No Regrets 3: An Anthology of the Sydney Women Writing Workshop. Published by the No Regrets Group. 1985. Review Published in Tribune – Summer Reading Issue (no 2406) 11 December 1985.

“Literary history and the past are dark with silences”, declared Tillie Olsen in Silences. These silences, she argues, were due to a number of factors ‘including class, colour, sex and the times and climate into which one is born.”

Over the last decade, women writers in Australia have been attempting to make themselves heard above that silence. A measure of their success has been the number of contemporary women writers being published and the growth of women’s publishing ventures such as Sybylla, Sea Cruise Books and Redress Press.

Another result of the revival of women’s writing has been the ‘rescuing’ of women’s writing from literary oblivion. The republishing of works  by authors such as M. Barnard Eldershaw, Eleanor Dark and Christina Stead among others, has created an alternative to the conservative, male dominated, traditional literary history of Australia.

The creation of an alternative structure to the existing literary hierarchy has been one of the most important long-term results of the women’s writing movement. It is probably this aspect that the literary establishment finds the most threatening.

There are many reasons behind the growth of women’s’ writing which, of course, parallels the growth of the women’s movement in general. However, in part it can also be seen as a reaction against the writers of the so-called ‘generation of ’68’.

The generation of ’68 is a term used loosely to describe a number of young writers who first came to prominence in the late sixties. They saw themselves as ‘poetic revolutionaries’ attacking the bastions of traditional Australian literature. With a few exceptions, however, they were male. The vast majority of women in ‘the scene’ were there as girlfriends or wives.

In time, a number of women only writing  workshops were formed, one of which was the Sydney Women Writers Workshop (also known as the No Regrets Group) in 1978. For over seven years the No Regrets Group has met at member’s houses to read and discuss their work, as well as discussing practical and theoretical issues. Their influence, however, has extended beyond the actual group members through the compilation of three anthologies. Their most recent publication, No Regrets 3,  was recently launched at the Performance Space in Sydney. It contains work by sixteen women from the group, together with statements by each on their writing.

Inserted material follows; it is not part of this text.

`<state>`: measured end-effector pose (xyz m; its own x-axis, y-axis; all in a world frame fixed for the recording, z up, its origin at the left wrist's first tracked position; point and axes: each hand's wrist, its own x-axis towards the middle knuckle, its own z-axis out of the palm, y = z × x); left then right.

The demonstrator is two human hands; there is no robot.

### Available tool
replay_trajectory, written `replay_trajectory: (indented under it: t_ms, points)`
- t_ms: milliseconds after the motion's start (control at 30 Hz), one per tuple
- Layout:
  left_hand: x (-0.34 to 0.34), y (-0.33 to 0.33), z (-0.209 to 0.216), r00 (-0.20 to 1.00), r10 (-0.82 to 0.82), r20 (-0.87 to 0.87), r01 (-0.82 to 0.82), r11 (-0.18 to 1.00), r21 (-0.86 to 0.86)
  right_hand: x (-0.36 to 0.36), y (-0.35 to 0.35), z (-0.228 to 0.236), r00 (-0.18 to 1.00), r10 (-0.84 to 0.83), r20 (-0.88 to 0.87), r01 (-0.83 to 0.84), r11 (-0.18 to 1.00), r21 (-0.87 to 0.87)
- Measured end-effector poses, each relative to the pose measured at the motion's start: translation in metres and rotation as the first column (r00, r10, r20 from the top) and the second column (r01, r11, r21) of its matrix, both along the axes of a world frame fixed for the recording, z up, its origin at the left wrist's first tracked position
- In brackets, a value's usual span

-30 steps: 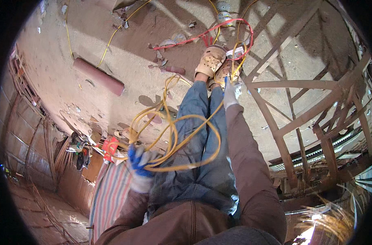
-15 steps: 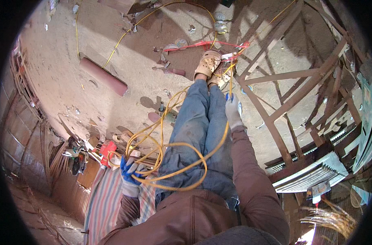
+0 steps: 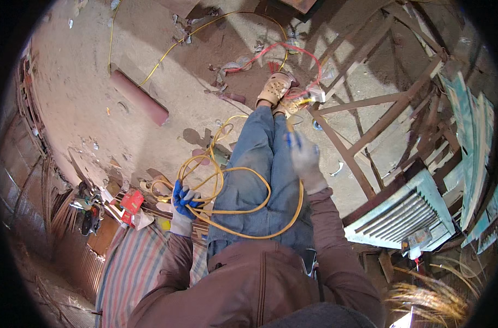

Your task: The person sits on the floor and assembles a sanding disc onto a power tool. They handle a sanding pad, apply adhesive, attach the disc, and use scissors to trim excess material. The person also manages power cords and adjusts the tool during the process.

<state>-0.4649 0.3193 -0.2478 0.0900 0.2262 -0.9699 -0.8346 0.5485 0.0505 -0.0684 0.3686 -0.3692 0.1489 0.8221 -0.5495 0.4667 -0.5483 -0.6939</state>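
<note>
Loops of yellow cable [image 3: 254,236] hang over my lap, their coils gathered in my left hand [image 3: 183,203]. That hand wears a grey and blue glove, its fingers closed round the cable. My right hand [image 3: 305,157], gloved alike and smeared by motion, grips the same cable above my knees. One stretch of it dangles from that hand and loops across to the left coils. Near my feet hangs a white block-shaped fitting [image 3: 316,95], with the yellow cable and a red cord [image 3: 319,65] running to it. My beige clogs [image 3: 273,87] are just behind the fitting.
A brown metal frame [image 3: 377,101] stands at the right, near a pale louvred panel [image 3: 396,212]. A reddish-brown pipe [image 3: 139,98] lies on the floor at the left. Beside my left arm are a striped cloth [image 3: 131,268] and a red box [image 3: 132,203]. Debris lies about.
My right hand has shifted slightly down and left with the cable. The white fitting has swung, and the red cord now bows upward in an arc. The loops at my left hand have changed shape.
</note>
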Motion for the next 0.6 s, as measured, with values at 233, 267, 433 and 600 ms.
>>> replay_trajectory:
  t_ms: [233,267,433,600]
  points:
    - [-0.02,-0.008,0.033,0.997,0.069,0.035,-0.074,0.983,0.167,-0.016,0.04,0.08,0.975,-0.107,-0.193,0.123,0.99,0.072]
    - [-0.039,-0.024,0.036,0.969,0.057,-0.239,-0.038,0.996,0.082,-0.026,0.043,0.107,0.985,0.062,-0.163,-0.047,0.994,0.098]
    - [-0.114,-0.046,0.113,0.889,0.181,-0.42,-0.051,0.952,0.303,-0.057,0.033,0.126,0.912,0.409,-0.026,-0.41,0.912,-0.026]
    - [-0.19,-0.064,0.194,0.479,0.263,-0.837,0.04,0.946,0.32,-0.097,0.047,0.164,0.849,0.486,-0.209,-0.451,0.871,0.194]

Although it is an often repeated assertion that all writing is political, it remains a concept which the literary establishment has difficulty coming to terms with. The women in No Regrets 3, however, repeat this assertion with a convincing directness  which comes from personal experience. Barbara Brooks, for example, says “You can hardly put pen to paper, or even open your mouth, as a woman writer, before you have to confront your experience as a woman, your power, or lack of it.” Anne Lawrence is a little more positive: “being a writer is just my way and I know that there are more women finding and owning their voices, power and creativity with honesty , integrity and great responsibility.” Uyen Loewald sees her writing in terms of her position as a migrant in a society where people refuse to try and understand her: “I began writing….when I realised that there was no other way to establish justice for myself and other people like me.”

The writing itself is varied and refreshing in its scope. It is particularly exciting to come across work by writers I hadn’t heard of before, such as Chitra Fernando, Marion Consandine, Coren Caplan, Anna Valerio, Loretta Re and Jo Garolis.

The influence of the first two No Regrets  anthologies has extended beyond the women’s writing movement. As the Adelaide based writer, Moya Costello, pointed out on a recent Crystal Set program (2SER-FM Sydney), a number of male writers have obviously been influenced, not just by the way women write, but by the supportive networks set up by women writers and the concerns which motivate many women to write.

No Regrets 3, together with the first two anthologies, provide useful models, not only for women writers, but all writers who feel surrounded by ‘silences’.